Table 7 indicates that the RMS theta value was 0.066, suggesting that the PLS-SEM model’s association with goodness-of-fit was important for having the validity of the global PLS model confirmed.

5.5. Testing the Hypotheses through the Use of PLS-SEM

The model of the structural equation was employed along with employing the Smart PLS and the highest probability estimation [74,75,76]. That was done to identify the interdependence of several structural model theoretical constructs [77]. In terms of the developed hypotheses, they were tested in this technique. The model shows a high predictive ability [78], as displayed by the Table 8 and the Figure 2. It accounts for about 70% of the variability percentage within the intention to employ metaverse.
Table 9 displays the p, t, and beta (β) values of every hypothesis tested. They are calculated through the utilization of the method of PLS-SEM. The analysis of data offered support to the validity and acceptance of hypotheses No. 2, 1, 4, 5, 3, and 7. As for H6, the researchers rejected it.
In terms of the perceived enjoyment (PE), it significantly affects immersion, Interaction (IMM), and imagination (β = 0.241, p < 0.05). That supports the acceptance of hypothesis H1. The relationships between Context Awareness (CON) and Perceived Ubiquity (PUB) (β = 0.699, p < 0.001) were deemed significant. Thus, H2 is accepted.
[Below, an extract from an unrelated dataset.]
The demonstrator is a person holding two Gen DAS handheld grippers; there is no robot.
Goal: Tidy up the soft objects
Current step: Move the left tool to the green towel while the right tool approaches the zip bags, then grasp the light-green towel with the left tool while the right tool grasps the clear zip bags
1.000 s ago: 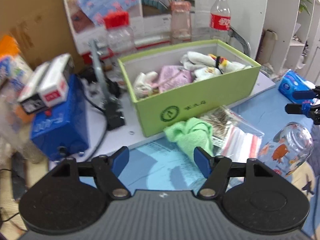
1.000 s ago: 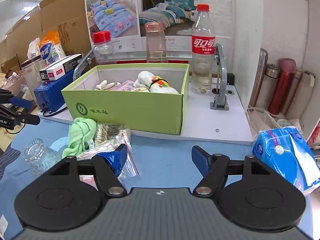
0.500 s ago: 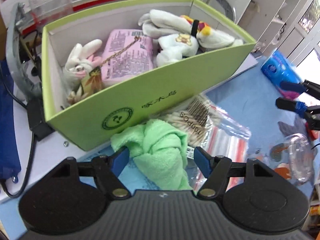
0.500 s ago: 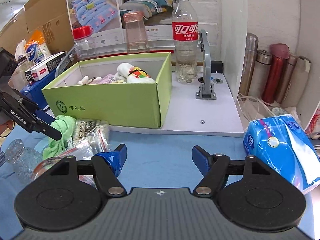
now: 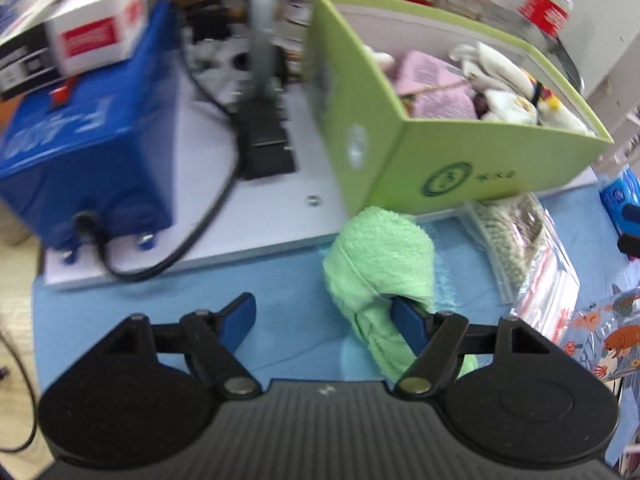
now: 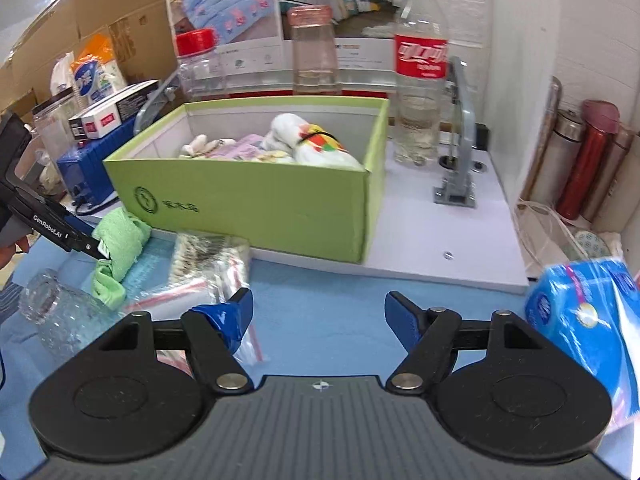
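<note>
Your left gripper (image 5: 323, 314) had its jaws spread wide, nothing clamped. The towel (image 5: 380, 264) lay on the blue counter (image 5: 288, 280) just ahead, off-centre: its right finger (image 5: 408, 318) touched or dug into the roll's near end, and the left finger (image 5: 240, 314) stood well clear over bare mat. The roll's long axis ran roughly fore-aft, away from the jaws toward the box (image 5: 480, 160), slightly angled. You'd likely need to shift right to straddle it before closing. Your right gripper (image 6: 319, 314) was also open and empty, with the towel (image 6: 120, 240) far to its left, so the left was nearer.
</note>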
Perceived enjoyment (PE) and perceived complexity (PC) significantly affect perceived value (PV) (β = 0.746, p < 0.001) and (β = 0.202, p < 0.05) in a respective manner. Thus, H4 and H5 are accepted. The relationships between perceived ubiquity (PUB) and value (PV) (β = −0.047, p = 0.533) do not have any effect that is classified as significant. Hence, H6 got rejected. The user innovativeness (UI), and perceived value (PV) have effects that are significant on the intention to utilize Metaverse (β = 0.776, p < 0.001) and (β = 0.814, p < 0.001) in a respective manner. Therefore, H3, in addition to H7 got accepted.
User innovativeness (UI) possesses a moderating impact on the relationship existing between the perceived enjoyment (PE), complexity (PC), and ubiquity (PUB), and from one hand and perceived metaverse value from another hand, the results were obtained from a group of constructs that were unfolded through a special type of further testing. The influence of these variables on the strength or nature of the relationship among both types of dependent variables and independent ones can be illustrated depending on the moderating effect. Table 10 indicates that the analysis of the results of the present study has excluded M2. Hence, other hypotheses were approved, meaning that the Perceived Complexity (PC) and Perceived Value (PV) of constructs’ relationship are not influenced by User innovativeness (UI). However, Perceived Enjoyment (PE), Perceived Ubiquity (PUB), and Perceived Value (PV) have witnessed a positive effect that is significant because it creates the relationship existing between PE, PUB, and PV and the aspect of User innovativeness (UI). As for UI, it was employed as a moderator.

5.6. Importance-Performance Map Analysis (IPMA)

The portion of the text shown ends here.